Everywhere you turn there are hazards. Most of us don’t think twice about them because we’re strong and healthy enough to avoid serious issues and injuries. For an elderly senior, though, safety can be compromised due to the natural process of aging, a health issue, or some other factor.
If some seniors don’t want to pay attention to their own safety at home, it can be difficult as a family member or friend to stand by and watch them take these unnecessary risks. Sometimes, though, seniors are simply not confronted with the reality of things and, if they were in an open, honest, and compassionate way, they might be more inclined to invest better resources and stay safer on a daily basis.

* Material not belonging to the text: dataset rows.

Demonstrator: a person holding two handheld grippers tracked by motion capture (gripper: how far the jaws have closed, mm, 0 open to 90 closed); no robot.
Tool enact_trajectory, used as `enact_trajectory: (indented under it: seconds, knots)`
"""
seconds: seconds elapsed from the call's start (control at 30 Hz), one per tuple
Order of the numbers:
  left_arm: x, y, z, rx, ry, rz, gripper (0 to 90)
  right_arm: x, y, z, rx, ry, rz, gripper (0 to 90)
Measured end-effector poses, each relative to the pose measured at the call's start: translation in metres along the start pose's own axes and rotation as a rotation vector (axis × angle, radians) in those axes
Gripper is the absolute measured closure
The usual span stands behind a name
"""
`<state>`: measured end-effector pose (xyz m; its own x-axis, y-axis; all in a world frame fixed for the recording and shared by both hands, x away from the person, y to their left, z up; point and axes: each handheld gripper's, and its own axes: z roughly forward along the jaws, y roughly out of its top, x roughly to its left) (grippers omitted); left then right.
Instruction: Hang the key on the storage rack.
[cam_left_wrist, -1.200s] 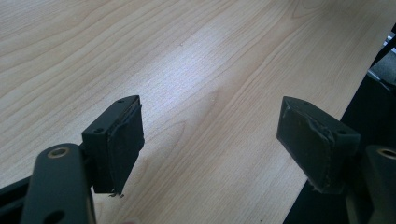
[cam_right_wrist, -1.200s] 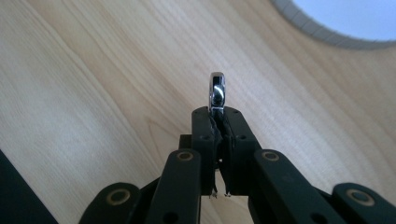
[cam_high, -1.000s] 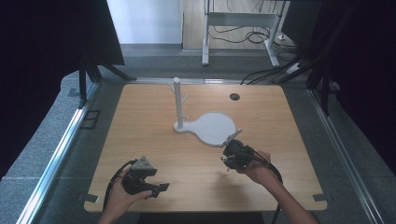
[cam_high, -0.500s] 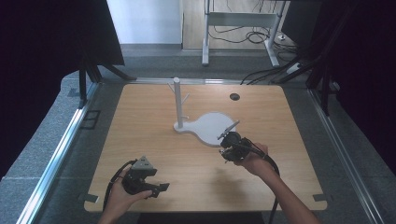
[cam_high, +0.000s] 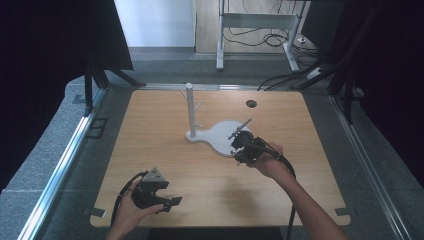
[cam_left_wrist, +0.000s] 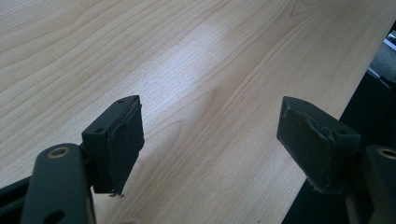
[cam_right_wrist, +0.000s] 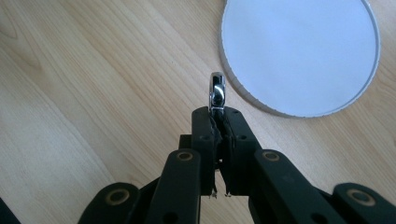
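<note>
my right gripper pinches a thin shiny metal piece, maybe a spoon handle or a ring seen edge-on; i cannot tell which. in the right gripper view the two black jaws are pressed together on it, and the bright rounded end stands out just beyond the tips, toward 12 o'clock. in the high view a thin stick of the same piece points up and away from the gripper, toward 1 o'clock. it hangs over the near edge of the white base plate, which belongs to the white stand with small pegs at the middle of the table. the stand is at about 10 o'clock from my right hand.

my left gripper rests low at the near left part of the table, at about 8 o'clock from the stand. its jaws are spread wide and nothing is between them; under them i see bare wood.

i judge the step is to carry the metal piece to the stand, maybe to hang it on a peg. to do it well, i keep the pinch firm, because the piece is thin and smooth and can turn between the pads. i lift it clear of the plate, move slowly toward 10 o'clock, and keep it level with the peg before i let go. the left gripper can hold the base plate if the stand begins to tip.
</note>
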<state>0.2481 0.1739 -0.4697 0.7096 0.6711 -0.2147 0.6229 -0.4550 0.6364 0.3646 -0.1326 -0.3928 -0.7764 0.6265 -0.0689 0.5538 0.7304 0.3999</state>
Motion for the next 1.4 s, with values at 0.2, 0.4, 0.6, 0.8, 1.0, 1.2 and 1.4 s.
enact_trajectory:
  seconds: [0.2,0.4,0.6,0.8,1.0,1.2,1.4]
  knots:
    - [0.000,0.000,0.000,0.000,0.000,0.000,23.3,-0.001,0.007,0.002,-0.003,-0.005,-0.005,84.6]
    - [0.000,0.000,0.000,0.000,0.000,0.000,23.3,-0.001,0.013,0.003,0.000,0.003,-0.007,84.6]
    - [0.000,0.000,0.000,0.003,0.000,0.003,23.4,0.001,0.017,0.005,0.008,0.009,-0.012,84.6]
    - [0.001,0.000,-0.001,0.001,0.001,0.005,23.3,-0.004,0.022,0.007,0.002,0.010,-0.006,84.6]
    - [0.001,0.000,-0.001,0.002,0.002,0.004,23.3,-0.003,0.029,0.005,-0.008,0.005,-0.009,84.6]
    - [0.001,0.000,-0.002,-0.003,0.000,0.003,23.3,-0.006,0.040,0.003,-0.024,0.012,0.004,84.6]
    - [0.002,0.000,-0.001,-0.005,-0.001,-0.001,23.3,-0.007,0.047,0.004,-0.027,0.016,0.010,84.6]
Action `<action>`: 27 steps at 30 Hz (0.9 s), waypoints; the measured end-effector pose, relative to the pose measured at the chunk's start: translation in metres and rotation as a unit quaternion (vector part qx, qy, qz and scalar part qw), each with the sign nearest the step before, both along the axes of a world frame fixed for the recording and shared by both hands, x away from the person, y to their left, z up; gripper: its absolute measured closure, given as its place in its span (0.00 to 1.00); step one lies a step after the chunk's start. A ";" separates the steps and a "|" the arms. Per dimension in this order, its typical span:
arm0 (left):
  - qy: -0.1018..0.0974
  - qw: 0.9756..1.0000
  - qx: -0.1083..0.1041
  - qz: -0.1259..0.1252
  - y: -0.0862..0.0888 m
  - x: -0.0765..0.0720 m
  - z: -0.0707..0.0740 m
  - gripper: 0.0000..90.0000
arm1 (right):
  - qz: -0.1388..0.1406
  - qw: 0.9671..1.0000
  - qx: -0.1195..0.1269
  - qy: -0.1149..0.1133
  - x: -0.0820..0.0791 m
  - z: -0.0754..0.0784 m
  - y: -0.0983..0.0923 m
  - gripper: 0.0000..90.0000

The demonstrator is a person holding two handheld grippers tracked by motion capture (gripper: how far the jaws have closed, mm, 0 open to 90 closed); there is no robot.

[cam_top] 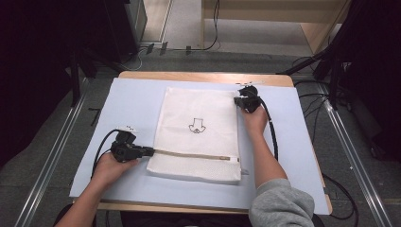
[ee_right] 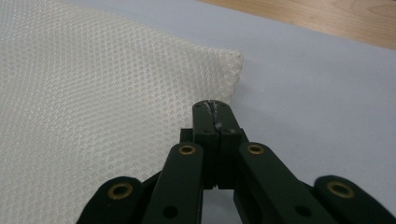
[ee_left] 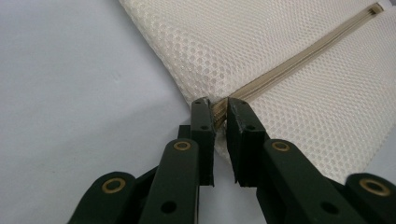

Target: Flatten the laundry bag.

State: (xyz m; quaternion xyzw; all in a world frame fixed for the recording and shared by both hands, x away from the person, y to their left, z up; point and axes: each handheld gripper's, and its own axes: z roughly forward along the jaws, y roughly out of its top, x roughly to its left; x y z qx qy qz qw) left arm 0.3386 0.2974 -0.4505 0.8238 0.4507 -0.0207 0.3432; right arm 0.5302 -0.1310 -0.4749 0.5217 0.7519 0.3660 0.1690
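A white mesh bag [cam_top: 201, 135] with a small black print lies flat on a pale blue mat [cam_top: 127, 101]. A beige zipper [cam_top: 194, 155] runs across its near end. My left gripper [cam_top: 150, 151] lies at the bag's left edge. In the left gripper view its jaws [ee_left: 218, 109] pinch the end of the zipper [ee_left: 299, 63] where it meets the mesh [ee_left: 224, 42]. My right gripper [cam_top: 239, 100] is at the bag's far right corner. In the right gripper view this gripper [ee_right: 214, 108] is shut, its tips resting on the mesh [ee_right: 93, 93] just short of the corner, with nothing between them.
The mat covers most of a wooden table [cam_top: 198, 75], whose bare wood [ee_right: 327, 18] shows along the far edge. Black cables trail from both grippers. Dark stands and floor rails flank the table.
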 end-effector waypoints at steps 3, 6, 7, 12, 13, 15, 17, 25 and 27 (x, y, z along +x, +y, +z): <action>0.001 1.000 -0.003 0.000 -0.001 0.001 -0.001 0.92 | -0.005 1.000 0.003 -0.001 0.002 -0.001 -0.001 1.00; 0.002 1.000 -0.005 -0.001 -0.004 0.003 -0.001 0.92 | -0.010 1.000 0.001 -0.005 0.003 -0.001 0.000 1.00; 0.001 1.000 -0.004 -0.003 -0.004 0.003 -0.001 0.92 | -0.014 1.000 0.005 0.000 0.004 -0.001 0.000 1.00; 0.000 1.000 -0.015 -0.005 -0.002 0.003 0.001 0.91 | -0.011 0.999 0.029 0.009 0.000 0.008 -0.002 1.00; -0.008 1.000 -0.015 -0.004 0.000 0.002 0.004 0.91 | -0.005 0.999 0.036 0.006 -0.005 0.015 -0.003 1.00; -0.015 1.000 -0.022 -0.004 0.000 0.001 0.007 0.90 | -0.001 0.999 0.037 0.003 -0.006 0.019 -0.003 1.00; -0.032 0.999 -0.025 0.003 0.001 -0.001 0.014 0.85 | 0.006 0.999 0.038 -0.004 -0.012 0.028 -0.004 1.00; -0.048 0.999 -0.020 -0.004 -0.011 -0.002 0.032 0.76 | 0.053 0.997 0.052 -0.012 -0.046 0.051 -0.006 0.92; -0.051 0.998 -0.020 -0.009 -0.016 0.000 0.035 0.75 | 0.058 0.997 0.047 -0.016 -0.051 0.052 -0.006 0.92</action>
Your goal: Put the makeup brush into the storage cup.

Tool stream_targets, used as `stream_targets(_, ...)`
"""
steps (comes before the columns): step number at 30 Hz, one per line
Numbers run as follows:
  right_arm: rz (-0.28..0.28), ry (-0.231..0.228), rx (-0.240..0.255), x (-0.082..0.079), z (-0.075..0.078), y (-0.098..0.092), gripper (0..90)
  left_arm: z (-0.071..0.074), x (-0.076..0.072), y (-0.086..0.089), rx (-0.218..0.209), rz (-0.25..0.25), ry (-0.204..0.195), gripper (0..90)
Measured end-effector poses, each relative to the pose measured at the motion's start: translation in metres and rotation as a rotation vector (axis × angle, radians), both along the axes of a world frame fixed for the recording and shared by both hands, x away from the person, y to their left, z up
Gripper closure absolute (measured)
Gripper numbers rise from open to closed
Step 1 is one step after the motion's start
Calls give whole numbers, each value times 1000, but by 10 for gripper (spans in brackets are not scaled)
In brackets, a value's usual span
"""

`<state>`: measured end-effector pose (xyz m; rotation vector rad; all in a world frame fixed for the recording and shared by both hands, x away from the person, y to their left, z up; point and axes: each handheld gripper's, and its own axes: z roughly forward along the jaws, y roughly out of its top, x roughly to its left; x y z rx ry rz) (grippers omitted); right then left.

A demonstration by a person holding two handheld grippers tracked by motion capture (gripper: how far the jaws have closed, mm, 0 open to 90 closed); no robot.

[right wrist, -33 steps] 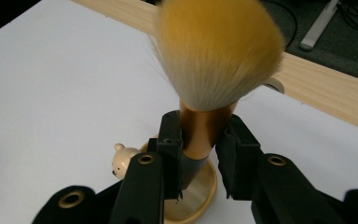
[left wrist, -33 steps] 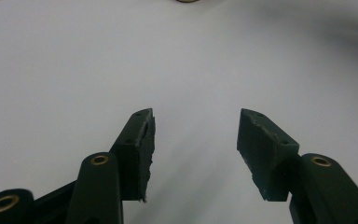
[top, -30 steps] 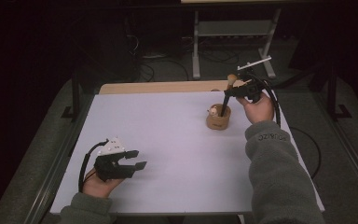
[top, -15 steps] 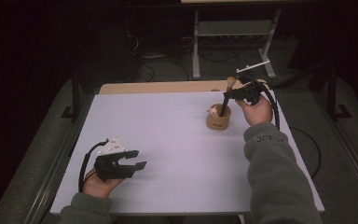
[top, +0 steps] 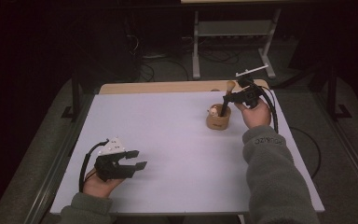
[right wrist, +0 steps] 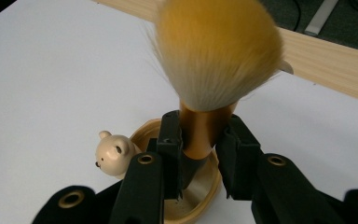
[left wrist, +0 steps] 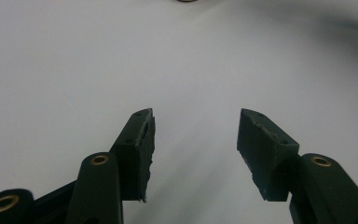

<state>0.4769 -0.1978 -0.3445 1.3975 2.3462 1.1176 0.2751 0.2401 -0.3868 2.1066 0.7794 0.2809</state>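
A makeup brush with tan bristles stands tilted, its dark handle down in a small wooden cup at the back right of the white table. A little bear head sits on the cup's rim. My right gripper is shut on the brush just below the bristles; in the right gripper view its pads press on the gold ferrule of the brush above the cup and the bear. My left gripper rests at the near left, open, with nothing between its jaws.
A white sheet covers the table, with a strip of bare wood along the far edge. On the dark floor beyond stand a metal frame and cables. A black cable trails from the right gripper.
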Motion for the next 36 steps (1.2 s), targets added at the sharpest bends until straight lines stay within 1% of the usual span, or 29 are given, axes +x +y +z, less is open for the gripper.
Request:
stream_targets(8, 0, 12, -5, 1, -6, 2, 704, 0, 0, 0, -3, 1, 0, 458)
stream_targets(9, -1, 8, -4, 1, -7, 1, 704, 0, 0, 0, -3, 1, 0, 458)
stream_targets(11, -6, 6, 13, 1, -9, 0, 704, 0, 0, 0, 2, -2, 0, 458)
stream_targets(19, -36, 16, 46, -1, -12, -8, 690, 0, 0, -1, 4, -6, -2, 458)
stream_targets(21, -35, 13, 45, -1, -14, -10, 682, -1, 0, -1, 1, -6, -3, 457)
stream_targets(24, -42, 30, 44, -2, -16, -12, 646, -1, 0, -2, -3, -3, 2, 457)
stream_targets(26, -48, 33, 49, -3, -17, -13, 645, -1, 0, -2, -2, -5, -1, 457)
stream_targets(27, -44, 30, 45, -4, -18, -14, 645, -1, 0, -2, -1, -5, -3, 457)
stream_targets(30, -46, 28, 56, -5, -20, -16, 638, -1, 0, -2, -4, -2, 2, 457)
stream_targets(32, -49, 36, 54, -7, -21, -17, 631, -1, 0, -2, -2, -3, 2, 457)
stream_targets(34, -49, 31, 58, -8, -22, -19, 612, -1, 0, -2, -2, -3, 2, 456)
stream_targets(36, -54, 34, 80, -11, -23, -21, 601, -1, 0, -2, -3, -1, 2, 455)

To do that, here are five questions you might consider asking that elderly person in your life to get them thinking and talking more openly about daily life and the challenges they face throughout.
Question #1: Do you feel safe behind the wheel?
As people get older their reaction time slows down. It’s most likely the primary reason why men and women in their 70s, 80s, and 90s may drive a lot slower than other people out on the roads. This isn’t the case for every senior, but if they don’t feel safe, if they feel as though traffic is moving too fast, it might be time to consider giving up this simple privilege.
Question #2: What are your thoughts when you go up and down the stairs?
The simple act of going up and down stairs can seem easy enough when you’re younger, stronger, and healthier, but for an aging senior standing at the bottom of the stairwell, it might appear to be like Mount Everest. When they’re halfway up, any thought of a fall could be terrifying.
Question #3: Have you slipped in the bathroom lately?
Almost everybody has, but for a senior to slip while stepping into and out of the shower or anywhere else in the bathroom could lead to serious and devastating injuries.
Question #4: How do you turn on the light when going to the bathroom at night?
It’s important to have good visibility throughout the day, but during those nighttime hours if the senior has to get up and use the bathroom, do they have ample lighting to see clearly? If not, do they have a lamp on their nightstand, a remote controlled light to turn on in the room, or some other way to stay safe?
Question #5: Would you feel better with help?
A lot of people simply don’t think much about help or other resources, but a qualified and experienced home care aide could be an invaluable resource for these men and women to remain safe while living life to the fullest at home.